Instructions for the task | An exact transcript of all the records is the expected answer.

Exercise materials |
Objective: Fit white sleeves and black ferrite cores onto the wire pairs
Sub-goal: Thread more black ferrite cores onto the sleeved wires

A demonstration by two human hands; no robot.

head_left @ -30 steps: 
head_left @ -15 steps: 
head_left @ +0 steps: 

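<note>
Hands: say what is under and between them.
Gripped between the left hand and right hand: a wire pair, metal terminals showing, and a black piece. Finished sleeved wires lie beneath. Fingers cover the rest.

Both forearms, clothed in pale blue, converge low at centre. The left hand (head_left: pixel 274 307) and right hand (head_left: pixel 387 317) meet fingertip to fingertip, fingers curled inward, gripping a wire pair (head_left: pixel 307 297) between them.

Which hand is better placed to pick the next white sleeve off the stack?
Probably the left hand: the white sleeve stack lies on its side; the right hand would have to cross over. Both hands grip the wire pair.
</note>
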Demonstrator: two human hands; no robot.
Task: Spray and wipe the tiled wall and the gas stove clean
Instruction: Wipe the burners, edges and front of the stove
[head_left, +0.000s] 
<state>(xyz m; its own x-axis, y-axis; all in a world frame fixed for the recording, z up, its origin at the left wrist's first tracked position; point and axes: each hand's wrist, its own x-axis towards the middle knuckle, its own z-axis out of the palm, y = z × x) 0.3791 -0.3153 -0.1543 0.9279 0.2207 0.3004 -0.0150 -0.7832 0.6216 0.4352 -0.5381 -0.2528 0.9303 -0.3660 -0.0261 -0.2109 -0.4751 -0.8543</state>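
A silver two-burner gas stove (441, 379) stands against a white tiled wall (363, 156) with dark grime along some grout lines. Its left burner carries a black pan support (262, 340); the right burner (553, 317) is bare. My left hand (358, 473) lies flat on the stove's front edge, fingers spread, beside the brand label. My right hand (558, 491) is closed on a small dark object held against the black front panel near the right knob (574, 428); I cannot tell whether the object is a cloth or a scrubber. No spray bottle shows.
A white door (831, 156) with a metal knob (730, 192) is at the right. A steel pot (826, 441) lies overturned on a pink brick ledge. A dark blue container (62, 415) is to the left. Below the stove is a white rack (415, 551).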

Task output |
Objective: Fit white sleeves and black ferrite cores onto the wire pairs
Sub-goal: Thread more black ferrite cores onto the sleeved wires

A demonstration by two human hands; no robot.

head_left @ -30 steps: 
head_left @ -15 steps: 
head_left @ +0 steps: 

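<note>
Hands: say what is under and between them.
Gripped between the left hand and right hand: a wire pair, metal terminals showing, and a black piece. Finished sleeved wires lie beneath. Fingers cover the rest.

Both forearms, clothed in pale blue, converge low at centre. The left hand (head_left: pixel 274 307) and right hand (head_left: pixel 387 317) meet fingertip to fingertip, fingers curled inward, gripping a wire pair (head_left: pixel 307 297) between them.

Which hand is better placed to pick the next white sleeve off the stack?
Probably the left hand: the white sleeve stack lies on its side; the right hand would have to cross over. Both hands grip the wire pair.
</note>
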Demonstrator: two human hands; no robot.
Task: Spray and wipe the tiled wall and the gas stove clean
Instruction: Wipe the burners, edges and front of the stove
[head_left, +0.000s] 
<state>(xyz m; its own x-axis, y-axis; all in a world frame fixed for the recording, z up, its origin at the left wrist's first tracked position; point and axes: each hand's wrist, its own x-axis towards the middle knuckle, its own z-axis out of the palm, y = z × x) 0.3791 -0.3153 -0.1543 0.9279 0.2207 0.3004 -0.0150 -0.7832 0.6216 0.4352 -0.5381 -0.2528 0.9303 -0.3660 -0.0261 -0.2109 -0.4751 -0.8543</state>
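A silver two-burner gas stove (441, 379) stands against a white tiled wall (363, 156) with dark grime along some grout lines. Its left burner carries a black pan support (262, 340); the right burner (553, 317) is bare. My left hand (358, 473) lies flat on the stove's front edge, fingers spread, beside the brand label. My right hand (558, 491) is closed on a small dark object held against the black front panel near the right knob (574, 428); I cannot tell whether the object is a cloth or a scrubber. No spray bottle shows.
A white door (831, 156) with a metal knob (730, 192) is at the right. A steel pot (826, 441) lies overturned on a pink brick ledge. A dark blue container (62, 415) is to the left. Below the stove is a white rack (415, 551).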

The exercise is done now.